Directions for this task:
Scan the material that follows. Copy every line containing the word "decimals".

Provided records:
= = =

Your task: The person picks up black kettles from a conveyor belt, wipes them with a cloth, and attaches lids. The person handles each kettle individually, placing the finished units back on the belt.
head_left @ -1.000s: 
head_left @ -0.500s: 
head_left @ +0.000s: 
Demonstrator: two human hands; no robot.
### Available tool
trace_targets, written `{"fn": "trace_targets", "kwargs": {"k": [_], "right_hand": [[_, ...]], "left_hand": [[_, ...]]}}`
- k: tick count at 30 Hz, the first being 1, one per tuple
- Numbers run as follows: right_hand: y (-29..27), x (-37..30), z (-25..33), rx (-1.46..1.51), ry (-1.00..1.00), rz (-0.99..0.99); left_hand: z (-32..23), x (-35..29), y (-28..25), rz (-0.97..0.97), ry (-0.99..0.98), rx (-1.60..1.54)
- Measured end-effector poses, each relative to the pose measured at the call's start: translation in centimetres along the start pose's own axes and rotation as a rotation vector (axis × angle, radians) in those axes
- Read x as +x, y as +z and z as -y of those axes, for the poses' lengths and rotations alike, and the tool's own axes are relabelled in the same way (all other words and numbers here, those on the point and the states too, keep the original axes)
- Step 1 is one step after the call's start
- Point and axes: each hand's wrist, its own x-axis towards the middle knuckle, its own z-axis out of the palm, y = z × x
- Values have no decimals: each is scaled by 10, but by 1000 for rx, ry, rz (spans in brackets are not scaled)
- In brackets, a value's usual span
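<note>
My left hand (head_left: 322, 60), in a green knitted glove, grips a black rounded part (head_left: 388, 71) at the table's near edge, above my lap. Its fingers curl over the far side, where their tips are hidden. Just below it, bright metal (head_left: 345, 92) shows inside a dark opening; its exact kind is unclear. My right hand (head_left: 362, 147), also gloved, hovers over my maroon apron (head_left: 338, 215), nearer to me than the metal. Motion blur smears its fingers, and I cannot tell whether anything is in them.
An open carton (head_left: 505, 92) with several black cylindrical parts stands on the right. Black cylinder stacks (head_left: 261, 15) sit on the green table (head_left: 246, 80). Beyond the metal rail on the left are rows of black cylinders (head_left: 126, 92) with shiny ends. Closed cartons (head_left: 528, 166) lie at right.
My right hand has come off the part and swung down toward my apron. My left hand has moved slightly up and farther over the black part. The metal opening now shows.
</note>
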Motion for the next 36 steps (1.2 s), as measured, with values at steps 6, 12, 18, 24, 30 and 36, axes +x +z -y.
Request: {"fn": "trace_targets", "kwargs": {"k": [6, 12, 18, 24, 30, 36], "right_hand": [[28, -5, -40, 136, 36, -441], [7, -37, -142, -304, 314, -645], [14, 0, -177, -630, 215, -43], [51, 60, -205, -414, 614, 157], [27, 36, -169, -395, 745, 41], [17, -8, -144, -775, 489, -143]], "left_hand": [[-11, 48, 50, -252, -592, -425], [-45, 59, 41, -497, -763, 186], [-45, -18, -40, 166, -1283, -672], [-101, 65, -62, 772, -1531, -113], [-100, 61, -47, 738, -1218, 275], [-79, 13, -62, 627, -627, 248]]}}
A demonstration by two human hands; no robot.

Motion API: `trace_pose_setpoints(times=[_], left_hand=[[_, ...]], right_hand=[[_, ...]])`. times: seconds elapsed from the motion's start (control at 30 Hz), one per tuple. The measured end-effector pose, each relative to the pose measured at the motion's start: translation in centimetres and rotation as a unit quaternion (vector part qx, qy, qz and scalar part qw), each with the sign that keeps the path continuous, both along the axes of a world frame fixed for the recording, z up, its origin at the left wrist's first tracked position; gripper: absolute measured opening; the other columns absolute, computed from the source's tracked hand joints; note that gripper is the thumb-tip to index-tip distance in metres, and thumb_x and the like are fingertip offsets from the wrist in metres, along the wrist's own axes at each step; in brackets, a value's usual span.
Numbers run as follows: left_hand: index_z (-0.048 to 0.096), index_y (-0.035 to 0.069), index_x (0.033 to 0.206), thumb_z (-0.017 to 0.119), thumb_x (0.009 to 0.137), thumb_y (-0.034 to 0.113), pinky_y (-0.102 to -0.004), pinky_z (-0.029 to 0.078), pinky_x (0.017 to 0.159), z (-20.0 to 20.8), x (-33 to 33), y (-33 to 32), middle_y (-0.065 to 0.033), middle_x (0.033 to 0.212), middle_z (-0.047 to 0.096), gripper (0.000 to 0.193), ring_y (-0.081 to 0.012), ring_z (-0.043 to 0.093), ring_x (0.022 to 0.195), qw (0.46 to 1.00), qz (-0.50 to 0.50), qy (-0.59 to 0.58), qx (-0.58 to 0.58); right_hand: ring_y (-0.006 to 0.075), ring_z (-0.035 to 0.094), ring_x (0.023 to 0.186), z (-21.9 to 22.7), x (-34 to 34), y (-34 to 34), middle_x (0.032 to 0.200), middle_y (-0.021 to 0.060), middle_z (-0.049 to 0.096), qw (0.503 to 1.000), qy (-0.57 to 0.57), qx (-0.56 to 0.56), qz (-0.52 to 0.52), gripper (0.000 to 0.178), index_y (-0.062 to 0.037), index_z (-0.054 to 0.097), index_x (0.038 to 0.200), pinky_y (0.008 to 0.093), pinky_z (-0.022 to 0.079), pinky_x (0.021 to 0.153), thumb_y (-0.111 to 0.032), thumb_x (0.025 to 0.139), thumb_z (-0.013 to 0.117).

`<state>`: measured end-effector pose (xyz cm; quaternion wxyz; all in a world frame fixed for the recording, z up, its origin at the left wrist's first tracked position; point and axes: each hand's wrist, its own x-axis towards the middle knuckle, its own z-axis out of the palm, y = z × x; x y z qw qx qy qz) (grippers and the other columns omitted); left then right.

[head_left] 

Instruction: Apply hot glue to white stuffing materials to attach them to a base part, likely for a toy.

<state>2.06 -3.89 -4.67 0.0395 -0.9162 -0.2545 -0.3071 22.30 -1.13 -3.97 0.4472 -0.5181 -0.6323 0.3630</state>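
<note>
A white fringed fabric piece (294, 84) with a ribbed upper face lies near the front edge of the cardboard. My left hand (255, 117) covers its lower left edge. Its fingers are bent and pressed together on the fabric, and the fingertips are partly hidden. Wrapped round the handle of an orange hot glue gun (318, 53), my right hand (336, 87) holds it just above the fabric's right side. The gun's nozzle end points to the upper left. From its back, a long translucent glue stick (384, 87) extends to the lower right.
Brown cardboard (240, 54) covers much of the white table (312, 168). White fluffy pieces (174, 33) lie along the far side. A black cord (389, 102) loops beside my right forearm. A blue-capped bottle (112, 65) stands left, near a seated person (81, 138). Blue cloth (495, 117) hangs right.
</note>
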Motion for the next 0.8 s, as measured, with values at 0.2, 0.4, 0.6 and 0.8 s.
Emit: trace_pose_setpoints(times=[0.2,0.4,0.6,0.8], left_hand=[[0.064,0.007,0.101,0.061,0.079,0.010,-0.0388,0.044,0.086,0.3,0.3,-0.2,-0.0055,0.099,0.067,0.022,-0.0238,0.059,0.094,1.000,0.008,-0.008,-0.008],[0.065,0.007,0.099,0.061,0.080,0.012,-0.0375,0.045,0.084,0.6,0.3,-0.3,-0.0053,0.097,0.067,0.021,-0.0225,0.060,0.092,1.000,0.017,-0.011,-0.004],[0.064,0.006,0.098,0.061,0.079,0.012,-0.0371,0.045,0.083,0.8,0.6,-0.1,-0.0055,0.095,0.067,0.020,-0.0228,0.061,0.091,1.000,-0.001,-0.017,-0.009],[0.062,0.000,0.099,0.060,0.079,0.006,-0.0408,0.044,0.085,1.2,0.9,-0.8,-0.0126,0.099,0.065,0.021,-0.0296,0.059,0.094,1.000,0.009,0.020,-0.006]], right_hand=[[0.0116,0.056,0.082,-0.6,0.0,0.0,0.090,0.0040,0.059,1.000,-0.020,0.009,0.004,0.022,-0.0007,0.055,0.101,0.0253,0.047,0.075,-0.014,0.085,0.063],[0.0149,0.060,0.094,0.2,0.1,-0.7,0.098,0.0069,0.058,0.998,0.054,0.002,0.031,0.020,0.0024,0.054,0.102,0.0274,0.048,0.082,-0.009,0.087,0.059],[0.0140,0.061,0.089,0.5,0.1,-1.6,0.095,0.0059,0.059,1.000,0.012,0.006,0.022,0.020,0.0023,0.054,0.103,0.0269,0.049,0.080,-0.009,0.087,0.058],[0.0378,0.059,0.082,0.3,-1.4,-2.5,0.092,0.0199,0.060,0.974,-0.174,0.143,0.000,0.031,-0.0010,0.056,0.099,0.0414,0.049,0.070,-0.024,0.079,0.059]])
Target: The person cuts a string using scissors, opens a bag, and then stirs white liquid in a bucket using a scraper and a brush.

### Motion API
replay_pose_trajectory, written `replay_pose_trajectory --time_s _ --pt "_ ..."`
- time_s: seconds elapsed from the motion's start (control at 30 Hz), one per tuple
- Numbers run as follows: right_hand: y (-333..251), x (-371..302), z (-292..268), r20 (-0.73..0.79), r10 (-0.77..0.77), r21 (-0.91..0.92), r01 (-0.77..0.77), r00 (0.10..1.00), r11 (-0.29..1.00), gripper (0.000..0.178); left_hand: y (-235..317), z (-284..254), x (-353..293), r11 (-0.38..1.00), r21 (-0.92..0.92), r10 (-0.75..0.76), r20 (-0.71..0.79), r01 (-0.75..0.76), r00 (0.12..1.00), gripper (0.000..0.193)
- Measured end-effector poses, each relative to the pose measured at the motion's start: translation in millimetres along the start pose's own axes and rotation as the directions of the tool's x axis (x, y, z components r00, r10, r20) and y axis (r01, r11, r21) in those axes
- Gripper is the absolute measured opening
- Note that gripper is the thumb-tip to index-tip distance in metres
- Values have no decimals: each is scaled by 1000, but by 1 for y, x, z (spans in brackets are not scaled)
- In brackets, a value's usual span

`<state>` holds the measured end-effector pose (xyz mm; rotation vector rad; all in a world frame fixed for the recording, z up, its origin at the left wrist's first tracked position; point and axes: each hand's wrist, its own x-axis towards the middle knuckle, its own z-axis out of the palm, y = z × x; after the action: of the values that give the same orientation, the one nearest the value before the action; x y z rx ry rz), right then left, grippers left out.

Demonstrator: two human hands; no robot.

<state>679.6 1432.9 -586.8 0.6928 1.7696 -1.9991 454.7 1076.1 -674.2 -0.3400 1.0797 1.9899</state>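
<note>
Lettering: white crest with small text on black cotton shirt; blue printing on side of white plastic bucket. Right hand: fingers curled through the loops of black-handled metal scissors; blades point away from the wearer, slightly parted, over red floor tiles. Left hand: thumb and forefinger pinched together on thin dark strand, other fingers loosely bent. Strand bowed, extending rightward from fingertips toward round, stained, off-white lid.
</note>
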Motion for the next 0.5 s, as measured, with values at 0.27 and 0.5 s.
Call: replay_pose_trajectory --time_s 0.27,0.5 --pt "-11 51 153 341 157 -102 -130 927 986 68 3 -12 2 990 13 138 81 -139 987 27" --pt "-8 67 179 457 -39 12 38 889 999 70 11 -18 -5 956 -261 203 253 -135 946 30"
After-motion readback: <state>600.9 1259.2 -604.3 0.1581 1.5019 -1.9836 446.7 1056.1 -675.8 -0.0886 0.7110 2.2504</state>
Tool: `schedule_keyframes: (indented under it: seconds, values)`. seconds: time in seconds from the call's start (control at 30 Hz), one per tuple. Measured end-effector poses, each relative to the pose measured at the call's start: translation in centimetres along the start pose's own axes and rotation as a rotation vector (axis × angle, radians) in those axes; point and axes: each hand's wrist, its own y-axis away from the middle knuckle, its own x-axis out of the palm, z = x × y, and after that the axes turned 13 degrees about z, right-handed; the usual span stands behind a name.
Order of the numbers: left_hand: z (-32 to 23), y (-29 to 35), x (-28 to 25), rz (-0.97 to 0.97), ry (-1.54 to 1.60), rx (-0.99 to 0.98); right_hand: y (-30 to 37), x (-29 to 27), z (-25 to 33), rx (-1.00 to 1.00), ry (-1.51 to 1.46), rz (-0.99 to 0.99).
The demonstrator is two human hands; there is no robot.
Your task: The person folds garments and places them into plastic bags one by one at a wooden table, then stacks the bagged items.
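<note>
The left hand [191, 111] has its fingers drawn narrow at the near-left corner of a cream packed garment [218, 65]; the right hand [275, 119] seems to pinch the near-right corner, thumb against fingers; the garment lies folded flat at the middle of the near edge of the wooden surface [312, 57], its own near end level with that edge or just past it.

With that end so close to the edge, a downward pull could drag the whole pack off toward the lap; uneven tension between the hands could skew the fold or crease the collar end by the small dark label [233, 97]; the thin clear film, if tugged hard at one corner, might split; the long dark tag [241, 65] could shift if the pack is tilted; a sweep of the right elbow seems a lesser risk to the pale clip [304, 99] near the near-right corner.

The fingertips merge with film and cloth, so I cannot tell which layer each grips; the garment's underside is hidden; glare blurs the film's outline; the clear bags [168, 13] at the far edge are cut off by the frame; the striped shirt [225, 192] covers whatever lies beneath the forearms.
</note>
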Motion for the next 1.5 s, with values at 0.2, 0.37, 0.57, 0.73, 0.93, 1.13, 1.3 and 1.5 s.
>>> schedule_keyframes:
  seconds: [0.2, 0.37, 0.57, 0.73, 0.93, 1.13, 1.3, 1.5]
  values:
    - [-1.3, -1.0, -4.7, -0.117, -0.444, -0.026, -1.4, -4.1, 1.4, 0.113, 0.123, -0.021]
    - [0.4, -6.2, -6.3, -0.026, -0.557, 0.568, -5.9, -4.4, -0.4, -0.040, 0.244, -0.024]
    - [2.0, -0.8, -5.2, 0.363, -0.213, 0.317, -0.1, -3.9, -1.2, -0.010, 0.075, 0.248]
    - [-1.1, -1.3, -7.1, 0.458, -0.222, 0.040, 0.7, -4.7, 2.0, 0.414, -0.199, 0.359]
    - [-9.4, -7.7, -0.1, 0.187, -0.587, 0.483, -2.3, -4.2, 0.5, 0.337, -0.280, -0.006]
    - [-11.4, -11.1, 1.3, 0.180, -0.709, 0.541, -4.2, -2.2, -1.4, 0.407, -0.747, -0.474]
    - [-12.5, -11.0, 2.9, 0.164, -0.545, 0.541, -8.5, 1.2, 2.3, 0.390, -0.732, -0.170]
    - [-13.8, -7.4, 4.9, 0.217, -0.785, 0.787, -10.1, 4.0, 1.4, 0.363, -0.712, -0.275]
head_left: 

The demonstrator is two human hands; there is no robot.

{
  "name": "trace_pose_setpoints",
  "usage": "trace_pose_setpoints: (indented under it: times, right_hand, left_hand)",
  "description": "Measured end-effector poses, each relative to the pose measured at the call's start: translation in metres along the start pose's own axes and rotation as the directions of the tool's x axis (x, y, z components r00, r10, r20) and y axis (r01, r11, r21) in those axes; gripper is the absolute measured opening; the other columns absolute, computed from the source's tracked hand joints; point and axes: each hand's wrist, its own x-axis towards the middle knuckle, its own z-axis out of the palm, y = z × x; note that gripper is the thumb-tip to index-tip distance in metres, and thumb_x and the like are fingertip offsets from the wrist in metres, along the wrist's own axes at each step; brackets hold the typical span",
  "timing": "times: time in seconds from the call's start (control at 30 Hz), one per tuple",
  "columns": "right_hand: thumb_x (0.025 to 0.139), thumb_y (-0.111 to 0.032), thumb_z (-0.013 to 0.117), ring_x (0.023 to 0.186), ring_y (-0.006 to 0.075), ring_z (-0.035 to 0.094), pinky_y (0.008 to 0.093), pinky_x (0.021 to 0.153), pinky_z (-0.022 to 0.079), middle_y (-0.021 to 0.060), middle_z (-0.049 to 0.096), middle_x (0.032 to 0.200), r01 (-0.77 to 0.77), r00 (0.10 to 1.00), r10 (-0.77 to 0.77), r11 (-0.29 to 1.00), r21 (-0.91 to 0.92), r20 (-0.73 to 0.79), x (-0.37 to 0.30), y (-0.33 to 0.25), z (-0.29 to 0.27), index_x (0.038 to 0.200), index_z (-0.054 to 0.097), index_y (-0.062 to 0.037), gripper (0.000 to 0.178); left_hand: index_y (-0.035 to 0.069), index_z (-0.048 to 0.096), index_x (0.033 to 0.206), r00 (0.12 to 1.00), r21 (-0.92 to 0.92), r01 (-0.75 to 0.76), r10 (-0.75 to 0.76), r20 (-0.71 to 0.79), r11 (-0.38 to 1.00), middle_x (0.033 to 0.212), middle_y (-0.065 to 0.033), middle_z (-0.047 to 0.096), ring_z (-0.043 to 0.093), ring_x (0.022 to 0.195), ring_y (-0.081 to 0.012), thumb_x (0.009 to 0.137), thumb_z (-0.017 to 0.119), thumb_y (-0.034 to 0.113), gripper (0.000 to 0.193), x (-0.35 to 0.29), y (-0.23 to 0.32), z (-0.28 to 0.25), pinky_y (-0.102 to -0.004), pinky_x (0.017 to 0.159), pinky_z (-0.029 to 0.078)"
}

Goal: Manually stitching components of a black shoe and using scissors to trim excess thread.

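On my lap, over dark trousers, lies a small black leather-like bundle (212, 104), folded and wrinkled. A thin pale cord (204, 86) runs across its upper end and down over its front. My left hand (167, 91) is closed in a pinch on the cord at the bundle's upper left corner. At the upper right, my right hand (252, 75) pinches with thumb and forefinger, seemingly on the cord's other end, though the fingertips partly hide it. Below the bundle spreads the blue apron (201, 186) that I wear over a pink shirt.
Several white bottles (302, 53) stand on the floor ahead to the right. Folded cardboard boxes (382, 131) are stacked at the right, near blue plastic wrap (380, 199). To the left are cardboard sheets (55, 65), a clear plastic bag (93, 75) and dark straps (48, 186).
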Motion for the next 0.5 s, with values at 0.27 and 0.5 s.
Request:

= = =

Exercise response:
- Values have no decimals: each is scaled by 10, but by 1000 for rx, ry, rz (spans in brackets are not scaled)
- Values have no decimals: each is scaled by 1000, but by 1 for y, x, z (spans in brackets are not scaled)

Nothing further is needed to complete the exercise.